### WORK REQUEST:
Going through the entries below, count each line that holds "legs" and give only the total.

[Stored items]
□ □ □ □

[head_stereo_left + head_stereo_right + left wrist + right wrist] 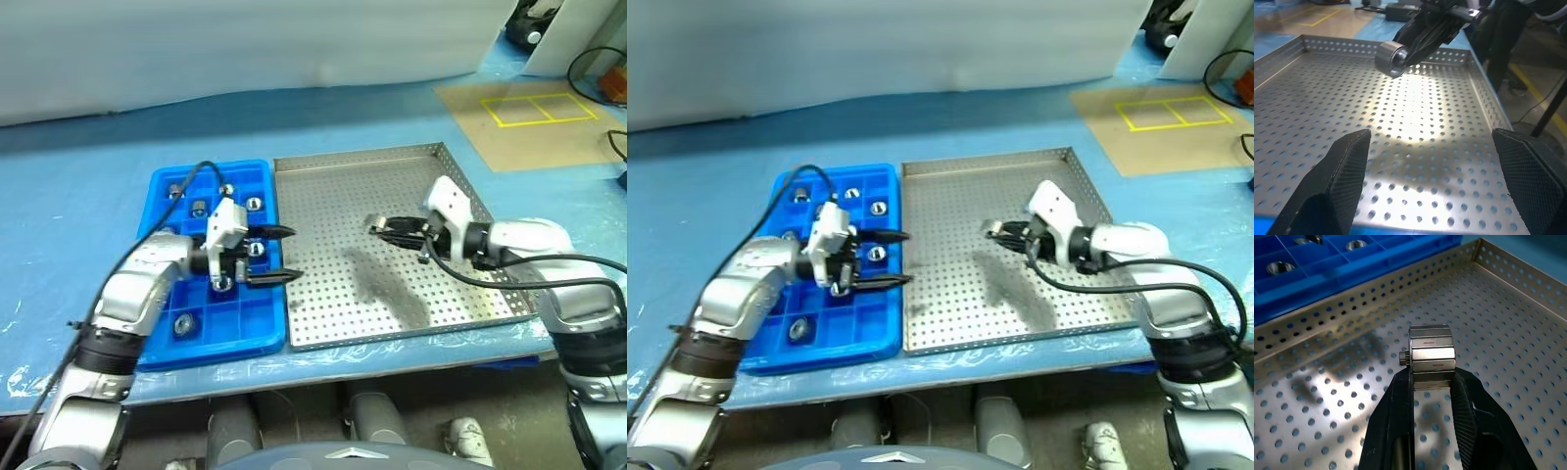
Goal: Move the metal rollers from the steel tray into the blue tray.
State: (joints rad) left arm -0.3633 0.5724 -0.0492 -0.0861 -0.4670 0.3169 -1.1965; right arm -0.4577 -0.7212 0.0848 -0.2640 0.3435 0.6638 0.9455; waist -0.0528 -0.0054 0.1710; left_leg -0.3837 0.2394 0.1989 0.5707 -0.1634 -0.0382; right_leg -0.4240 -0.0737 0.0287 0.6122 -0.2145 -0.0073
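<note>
With its jaws clamped on one of the metal rollers (1431, 357), the right gripper (377, 226) holds it aloft over the bare perforated floor of the steel tray (323, 196), so we're mid-carry. Off to the side the left gripper (282, 255) hangs at the near edge of the blue tray (162, 352), jaws wide apart and empty. Next, I reckon, comes a hand-over or a drop into a free blue compartment, squarely lined up
</note>
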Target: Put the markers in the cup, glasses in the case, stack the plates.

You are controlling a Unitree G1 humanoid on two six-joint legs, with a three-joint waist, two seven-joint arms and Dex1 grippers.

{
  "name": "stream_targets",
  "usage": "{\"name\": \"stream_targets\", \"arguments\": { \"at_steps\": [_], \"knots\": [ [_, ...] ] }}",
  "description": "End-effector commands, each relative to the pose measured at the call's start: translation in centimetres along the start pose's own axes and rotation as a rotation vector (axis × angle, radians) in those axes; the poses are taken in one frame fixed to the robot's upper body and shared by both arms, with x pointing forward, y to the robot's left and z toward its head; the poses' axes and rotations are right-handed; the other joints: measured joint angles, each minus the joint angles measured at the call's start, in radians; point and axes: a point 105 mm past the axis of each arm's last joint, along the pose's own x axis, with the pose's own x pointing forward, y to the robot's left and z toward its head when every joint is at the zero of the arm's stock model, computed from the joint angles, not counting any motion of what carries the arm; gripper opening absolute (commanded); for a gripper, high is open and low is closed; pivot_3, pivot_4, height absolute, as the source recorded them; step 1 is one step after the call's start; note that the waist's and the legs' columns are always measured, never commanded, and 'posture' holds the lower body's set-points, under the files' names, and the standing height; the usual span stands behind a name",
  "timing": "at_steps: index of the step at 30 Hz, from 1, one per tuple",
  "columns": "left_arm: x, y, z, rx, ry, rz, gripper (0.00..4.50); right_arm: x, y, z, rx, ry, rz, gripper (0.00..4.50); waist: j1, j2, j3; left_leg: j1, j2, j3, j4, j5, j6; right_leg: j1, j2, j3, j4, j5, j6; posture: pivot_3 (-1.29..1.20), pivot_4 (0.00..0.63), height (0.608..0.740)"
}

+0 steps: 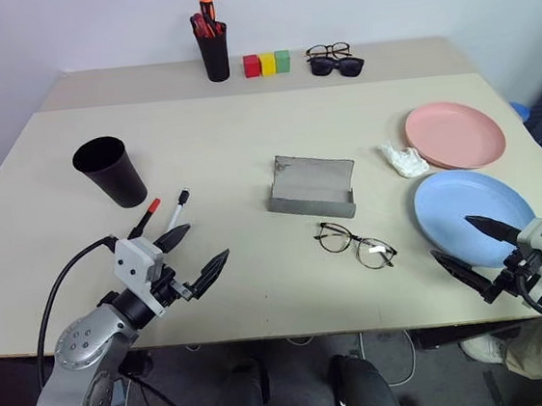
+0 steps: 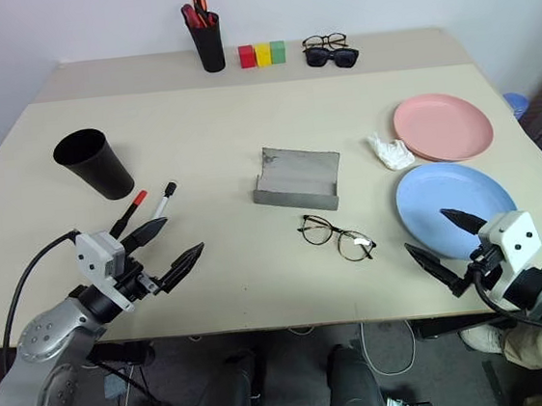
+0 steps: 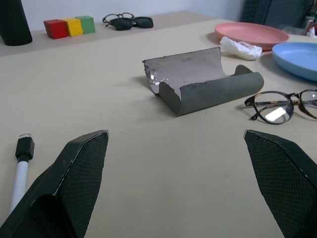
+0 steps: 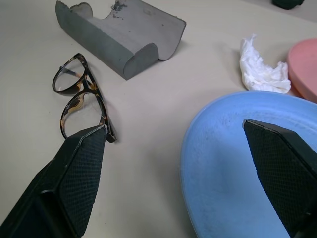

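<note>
On the left of the bench the cup stands upright, mouth open. Just near of it lie the two markers, the red-capped one and the white one, side by side and close together, slanting toward the left pincer. That pincer hangs spread wide and empty, its far finger tip right beside the markers' near ends.

The markers look like the step in hand. I would take one pen at a time: they lie too close for a clean grab across both. Close on the barrel near its middle so it does not swing, lift, then tip it cap-up over the cup's mouth. The cup tapers to a narrow base and may topple if a finger knocks its rim, so the drop should come from above.

At the centre the case lies open, hollow up. The glasses lie just near and right of it, apart from it, arms folded.

To the right, a crumpled tissue lies beside the pink plate's left edge. The blue plate lies near of the pink one, not yet stacked. The right pincer hovers spread and empty over the blue plate's near rim.
</note>
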Motion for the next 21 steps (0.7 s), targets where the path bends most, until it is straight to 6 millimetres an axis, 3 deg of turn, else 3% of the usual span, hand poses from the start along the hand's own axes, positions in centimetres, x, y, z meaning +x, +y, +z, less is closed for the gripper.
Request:
{"name": "stream_targets", "arguments": {
  "at_steps": [1, 11, 21],
  "knots": [
    [-0.1, -0.3, 0.7, 0.027, -0.023, 0.002, 4.5, -0.1, -0.4, 1.0, -0.03, -0.03, -0.018, 4.49, 0.0, 0.0, 0.0, 0.0, 0.0, 0.0, 0.0, 0.0, -0.001, 0.0, 0.0, 0.0, 0.0, 0.0, 0.0, 0.0, 0.15, 0.74],
    [-0.2, -0.3, 0.6, 0.028, -0.022, 0.023, 4.5, 0.6, -0.4, 1.7, -0.038, -0.041, -0.009, 4.49, 0.001, 0.0, 0.0, 0.0, 0.0, 0.0, 0.0, 0.0, 0.0, 0.0, 0.0, 0.0, 0.0, 0.001, -0.001, 0.0, 0.15, 0.74],
    [0.1, 0.6, 0.2, -0.015, 0.009, 0.094, 4.5, 2.2, 0.9, 3.7, -0.052, -0.061, 0.023, 4.49, 0.0, 0.0, 0.0, 0.002, 0.0, 0.0, 0.002, 0.0, 0.0, 0.0, 0.0, 0.0, 0.007, 0.0, 0.0, 0.0, 0.15, 0.74]
  ]
}}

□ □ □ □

### WRITTEN RESPONSE:
2